Early diagnosis of COVID-19 is essential for the timely management as well as isolation of confirmed cases to prevent further transmission of patients. However, sample collection, transport and kit validation are major bottlenecks in the diagnosis of COVID-19. A study found that the total positivity of cases by initial RT-PCR were around 30–60% (Ai et al. 2020). This largely depends on the time at which sample has been collected as PCR positivity will be seen during the early days of symptoms. Furthermore, the sensitivity of the testing kits is a matter of debate and thereby a sizeable number of patients may not be identified, which may ultimately be detrimental in the early diagnosis and treatment of COVID-19 cases. Also in low- and middle-income countries (LMIC) (Hopman et al. 2020), the healthcare system is not robust enough as a result of which the testing laboratories often face difficulties in the performance of molecular testing.

Executive Summary

  • COVID-19

    • Severe acute respiratory infection caused by novel coronavirus SARS-CoV-2.

    • First reported from Wuhan, China, as a cluster of cases with pneumonia.
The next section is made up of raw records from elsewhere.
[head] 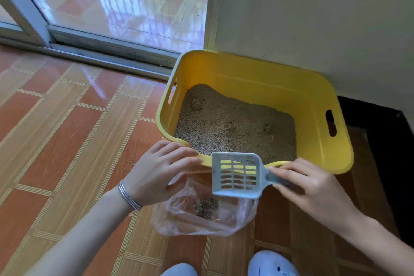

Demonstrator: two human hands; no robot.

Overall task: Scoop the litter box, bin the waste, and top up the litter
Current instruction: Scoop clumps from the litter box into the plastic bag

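Litter (235,123) fills the floor of the yellow litter box (322,105), which sits on the tiled floor (56,119) against the wall (313,18), right of the sliding glass door (116,0). Several clumps show in the grains, one toward the far left corner and others nearer the middle. Your right hand (304,186) grips the handle of the grey slotted scoop (237,175), fingers curled round it; the scoop head hangs over the near rim of the box and above the clear plastic bag (201,215). The bag lies on the floor just in front of the box, with a small dark heap of waste (205,206) inside it. Your left hand (161,170) is at the bag's mouth by the box's near rim, fingers bent; whether it pinches the plastic, you cannot tell from here. Thin bangles (128,196) ring your left wrist. A few stray grains (131,162) lie on the tiles left of that hand. Light blue slippers (271,263) show at the near edge.
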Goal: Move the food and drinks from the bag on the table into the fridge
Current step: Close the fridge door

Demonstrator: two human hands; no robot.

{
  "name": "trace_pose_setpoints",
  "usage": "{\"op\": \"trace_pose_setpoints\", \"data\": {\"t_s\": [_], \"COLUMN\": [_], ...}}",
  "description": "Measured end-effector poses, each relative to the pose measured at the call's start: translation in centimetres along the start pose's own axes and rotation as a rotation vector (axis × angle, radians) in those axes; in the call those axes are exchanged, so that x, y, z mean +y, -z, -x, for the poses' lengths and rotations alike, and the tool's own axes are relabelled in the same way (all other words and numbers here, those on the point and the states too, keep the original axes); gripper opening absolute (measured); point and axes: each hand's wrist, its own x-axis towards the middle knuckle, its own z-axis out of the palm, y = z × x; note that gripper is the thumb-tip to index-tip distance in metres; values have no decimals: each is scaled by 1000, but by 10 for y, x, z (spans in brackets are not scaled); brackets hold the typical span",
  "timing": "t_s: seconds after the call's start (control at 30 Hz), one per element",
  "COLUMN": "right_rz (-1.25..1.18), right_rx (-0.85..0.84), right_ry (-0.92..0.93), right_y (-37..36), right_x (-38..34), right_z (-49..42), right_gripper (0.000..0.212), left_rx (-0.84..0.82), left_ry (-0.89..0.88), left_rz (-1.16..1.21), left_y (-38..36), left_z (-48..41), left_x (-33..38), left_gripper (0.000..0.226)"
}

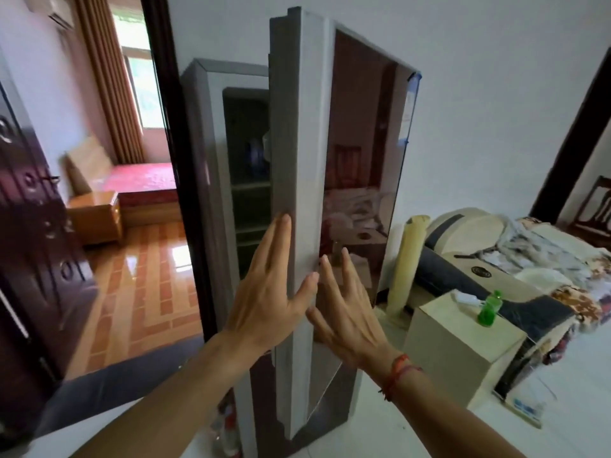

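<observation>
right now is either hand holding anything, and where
Nothing is held: the left hand lies flat on the edge of the fridge door, the right hand spread open beside it.

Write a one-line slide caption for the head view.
Left hand flat against the edge of the open fridge door, right hand spread beside its glossy front; shelves show inside.

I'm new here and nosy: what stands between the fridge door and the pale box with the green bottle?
A yellowish roll, perhaps a mat, standing on end on the floor; the head view shows it.
</observation>
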Motion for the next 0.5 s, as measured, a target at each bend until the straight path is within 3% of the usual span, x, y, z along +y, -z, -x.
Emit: {"op": "trace_pose_setpoints", "data": {"t_s": [0.5], "right_rz": [69], "right_rx": [-118], "right_ry": [35], "right_y": [-57], "right_x": [-20], "right_z": [-133], "right_gripper": [87], "left_rx": [96], "left_ry": [344], "left_rz": [108], "left_y": [8], "left_z": [-59], "left_x": [-82], "left_gripper": [96]}}
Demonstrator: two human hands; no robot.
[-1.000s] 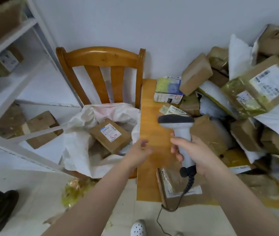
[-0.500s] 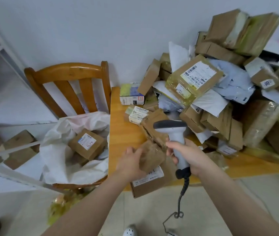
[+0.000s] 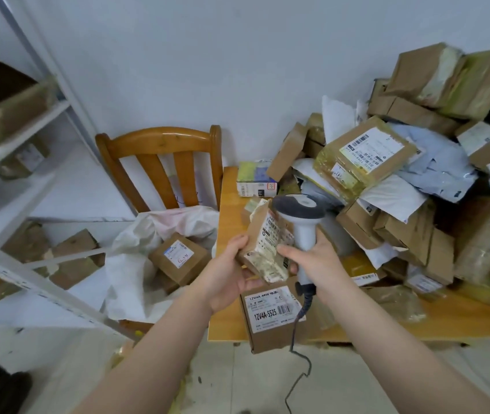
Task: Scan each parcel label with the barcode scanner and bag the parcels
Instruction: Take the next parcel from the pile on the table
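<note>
Open floor [image 3: 237, 383] in front of the counter and under both forearms, pale tile; plain wall [image 3: 207, 70] behind; white shelf rack [image 3: 22, 135] down the left side, blurred cardboard boxes on its tiers; heap [image 3: 402, 222] of brown cartons and white and grey mailers over the right and rear of the counter [image 3: 228, 222], piled against the wall and out to the front edge on the right; wood showing only in a strip along the left edge and a band along the front; wooden chair [image 3: 160, 141] just beside that left edge, back to the wall; white bag [image 3: 130, 264] slumped on the seat, mouth open upward, one labelled box [image 3: 179, 258] lying in it; second box [image 3: 270, 318], printed 12V4A-5525, overhanging the near edge of the counter, below the hands.

Above the front left corner, apart from the heap: small parcel [image 3: 267, 246], tilted, label side turned right toward the scanner [image 3: 305, 231]; left hand [image 3: 228, 273] palm up beneath the parcel, thumb on its left face, fingers wrapped under, gripping it; right hand [image 3: 315, 264] closed round the scanner's pale handle, index finger forward by the parcel's lower corner; scanner upright, dark head just beside the label, touching or not unclear; cable [image 3: 305, 300] hanging from the handle base, across the second box, down to the floor in loose bends.
</note>
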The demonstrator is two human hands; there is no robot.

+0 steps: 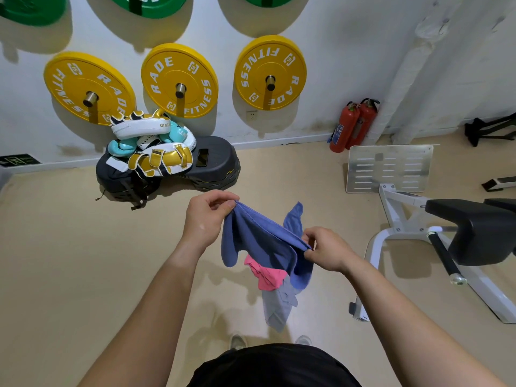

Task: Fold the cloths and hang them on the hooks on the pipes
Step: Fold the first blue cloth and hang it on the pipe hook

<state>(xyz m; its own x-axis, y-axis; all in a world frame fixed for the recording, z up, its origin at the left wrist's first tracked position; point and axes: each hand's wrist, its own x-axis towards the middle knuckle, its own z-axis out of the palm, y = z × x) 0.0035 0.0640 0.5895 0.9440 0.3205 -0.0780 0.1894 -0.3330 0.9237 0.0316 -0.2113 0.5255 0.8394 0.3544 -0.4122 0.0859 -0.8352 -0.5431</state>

    • The WHO declared COVID-19 as a global pandemic on March 11, 2019.

  • Sample types, collection and transport

    • Vital samples: nasopharyngeal and oropharyngeal swabs collected in a single tube of viral transport media (VTM) to increase the yield of virus.

    • Other samples: paired sera (acute and convalescent phase serum sample), blood, bronchoalveolar lavage.

    • Sample packing to be done in a triple packing method and properly labelled.

    • Sample processing should be done in a biosafety level-2 facility.

  • Laboratory diagnosis

    • Currently, laboratory diagnosis of SARS-CoV-2 is done by nucleic acid amplification testing like real-time reverse transcriptase PCR.

    • The viral genes targeted so far include the N, E, S, ORF and RdRp genes.

    • Various countries have submitted their primer probe designs to the WHO.

    • Many countries are adapting two-stage protocol.

    • Example: for screening—E gene is targeted and for confirmation—RdRp gene is targeted (Germany protocol).

    • Sequencing partial or whole genome.

  • Challenges in diagnosis

    • Sample collection, transport and kit performance are major bottlenecks in the diagnosis of COVID-19.

    • Availability of point of care tests which require minimal biosafety requirements.

9.7 Conclusions

Early diagnosis is the key for prompt management of COVID-19. Serological and molecular assays together will further strengthen the diagnosis of SARS-CoV-2. Laboratory networking is the need of the hour for real-time diagnosis of COVID-19.

9.8 Future Perspectives

Considering the above challenges for the diagnosis, a robust laboratory network is the need of the hour. India has a wide network of laboratories for testing of viral diseases; the Viral Research and Diagnostic Laboratories (VRDL) forms the base of the testing laboratories pyramid with an apex centre at the top of the pyramid. In these testing times, these VRDLs are taking the lead in the real-time diagnosis of COVID-19 in India. Such robust networking of laboratories can be replicated in LMICs for prompt sample collection till the final diagnosis of SARS-CoV-2 and other viral infections. Also the development of a serological assay at the earliest will be beneficial for resource-limited countries, and also the turnaround time will be significantly reduced. Furthermore, as the pandemic widens its arm a point of care molecular test will be like a holy grail in the rapid diagnosis of cases, thereby initiating the treatment at the earliest.